A instabilidade geopolítica acrescentou uma camada de urgência à necessidade da Europa de reduzir sua dependência de fertilizantes minerais. A presidente da Comissão Europeia, Ursula Von der Leyen, destacou em maio que o Plano de Ação para Fertilizantes da UE não é apenas sobre apoiar os agricultores a curto prazo, mas também visa “acelerar a inovação em soluções sustentáveis e autóctones”. Ela também reconheceu que “liderança climática e resiliência econômica estão interligadas”. 

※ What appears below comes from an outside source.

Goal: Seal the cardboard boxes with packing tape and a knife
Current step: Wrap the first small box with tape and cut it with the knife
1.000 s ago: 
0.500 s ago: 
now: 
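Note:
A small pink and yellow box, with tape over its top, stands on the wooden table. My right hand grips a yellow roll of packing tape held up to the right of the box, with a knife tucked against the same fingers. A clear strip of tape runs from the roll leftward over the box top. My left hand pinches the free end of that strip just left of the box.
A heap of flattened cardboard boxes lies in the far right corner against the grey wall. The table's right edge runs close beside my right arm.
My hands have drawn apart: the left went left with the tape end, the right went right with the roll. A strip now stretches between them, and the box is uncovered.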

No entanto, a UE está revertendo medidas climáticas e ambientais para apaziguar os agricultores e buscar competitividade econômica. No início de 2026, sob pressão do setor agroquímico, a Comissão Europeia propôs uma emenda ao seu Mecanismo de Ajuste de Fronteira de Carbono (CBAM), permitindo a exclusão temporária de certos produtos – especialmente fertilizantes – em caso de “dano grave ao mercado interno da UE”. Ao mesmo tempo, a assinatura do Acordo Comercial UE-Mercosul com países da América do Sul em janeiro de 2026 irritou o setor agrícola, especialmente na França, com agricultores temendo competição desleal de produtos importados.  

Esses interesses conflitantes mostram que reverter uma trajetória de um século de intensificação agrícola e fragmentação de suprimentos não será fácil, especialmente no clima político atual. Nesse contexto, a UE parece estar avançando na liberalização da política agrícola sob o lema de “soberania”. No entanto, a produtividade decrescente dos solos e as pressões ecológicas crescentes apontam para a necessidade de transformar essa trajetória.